Após ter sido preso em flagrante por crimes ambientais e posse ilegal de armas, o caçador Júlio César da Silva foi multado em R$ 494 mil pelo Instituto Brasileiro do Meio Ambiente e dos Recursos Naturais Renováveis (Ibama). As buscas de policiais militares e agentes ambientais resultaram na maior quantidade de grandes felinos já encontrada em uma operação, de acordo com o órgão.
Júlio César da Silva e mais duas pessoas foram presas no último dia 26 em Curionópolis (PA), que fica na Amazônia Legal, durante uma investigação que apurava a posse ilegal de armas. O acusado armazenava cabeças, crânios, couros e patas de onças, jaguatirica e um jacaré, e mantinha sob cativeiro sete aves silvestres, que levaram à aplicação da multa.

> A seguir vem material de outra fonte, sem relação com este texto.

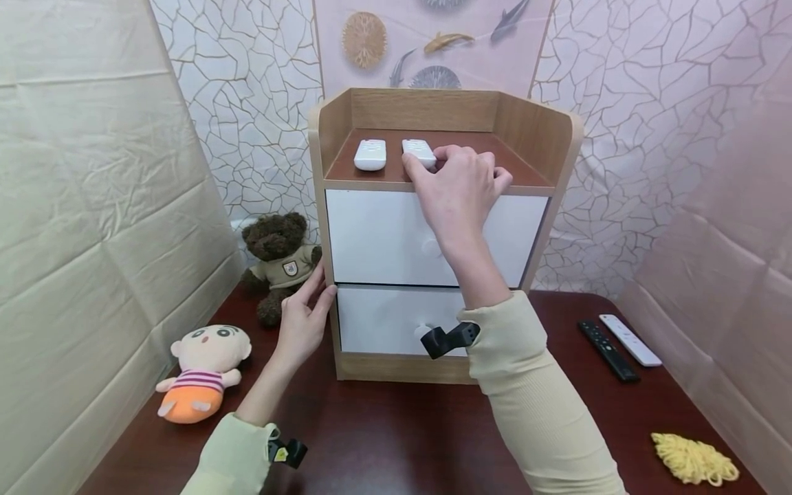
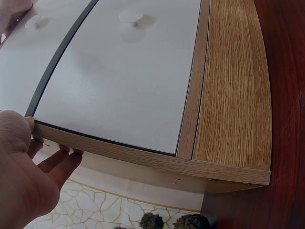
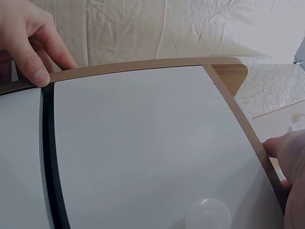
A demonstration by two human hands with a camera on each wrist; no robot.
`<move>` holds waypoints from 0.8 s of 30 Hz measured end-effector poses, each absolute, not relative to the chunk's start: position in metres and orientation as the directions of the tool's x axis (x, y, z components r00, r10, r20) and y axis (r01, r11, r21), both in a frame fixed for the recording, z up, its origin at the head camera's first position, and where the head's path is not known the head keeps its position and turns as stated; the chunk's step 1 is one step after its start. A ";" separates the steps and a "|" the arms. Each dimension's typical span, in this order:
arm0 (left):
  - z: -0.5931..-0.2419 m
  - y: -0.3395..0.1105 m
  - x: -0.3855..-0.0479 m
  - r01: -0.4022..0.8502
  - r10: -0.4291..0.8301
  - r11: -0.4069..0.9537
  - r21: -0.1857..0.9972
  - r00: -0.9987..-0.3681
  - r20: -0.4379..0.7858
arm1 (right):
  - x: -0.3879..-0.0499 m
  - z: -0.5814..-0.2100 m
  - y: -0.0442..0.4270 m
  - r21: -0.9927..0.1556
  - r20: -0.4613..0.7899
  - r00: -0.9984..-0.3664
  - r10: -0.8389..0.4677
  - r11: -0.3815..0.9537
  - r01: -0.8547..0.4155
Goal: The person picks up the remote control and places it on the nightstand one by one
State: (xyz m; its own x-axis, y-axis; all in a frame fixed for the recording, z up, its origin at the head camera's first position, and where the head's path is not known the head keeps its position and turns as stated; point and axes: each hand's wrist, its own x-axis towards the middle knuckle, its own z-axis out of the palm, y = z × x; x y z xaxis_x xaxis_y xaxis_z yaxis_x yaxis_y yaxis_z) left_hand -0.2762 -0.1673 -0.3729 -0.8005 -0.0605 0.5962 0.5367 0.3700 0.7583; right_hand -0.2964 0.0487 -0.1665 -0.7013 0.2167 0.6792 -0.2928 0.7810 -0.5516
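A small wooden cabinet (image 1: 405,369) with two white drawers stands on the dark red table. On its brown top, my right hand (image 1: 460,189) pinches a white remote (image 1: 416,148) between thumb and fingers, and a second white remote (image 1: 370,156) lies to the left of it. My left hand (image 1: 303,317) grips the cabinet's left side edge at the gap between the drawers. In the left wrist view, that hand (image 2: 24,176) has its thumb at the front and its fingers along the side. The right wrist view shows only part of my right hand (image 3: 293,160).
A brown teddy bear (image 1: 272,240) sits behind and left of the cabinet, with a plush doll (image 1: 201,371) nearer on the left. On the right lie a black remote (image 1: 608,350), a white remote (image 1: 630,340) and a yellow yarn bundle (image 1: 693,458). Fabric walls surround the table.
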 end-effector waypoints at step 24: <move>-0.373 -0.166 -0.276 0.535 -0.073 0.398 0.745 -0.792 0.607 | -0.285 -0.175 0.080 -0.587 0.779 -0.612 0.136 0.500 -0.637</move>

Os agentes ambientais suspeitam de que o crime esteja relacionado ao tráfico de fauna, mas a polícia também investiga outras atividades irregulares, já que nas residências localizadas atrás de uma serralheria foram encontrados materiais ilegais, como 50 espingardas e munições.
Júlio César da Silva foi autuado por ter cometido as infrações de matar, mutilar e manter animais silvestres em depósito. De acordo com o Ibama, pelo menos 20 animais foram abatidos: "16 onças (Panthera onca), duas suçuaranas (Puma concolor), uma jaguatirica (Leopardus pardalis) e um jacaré (Caimam sp.)".
Nos próximos dias, exames genéticos serão feitos nos corpos dos animais para determinar as espécies e, após a perícia, a destinação final das apreensões será definida.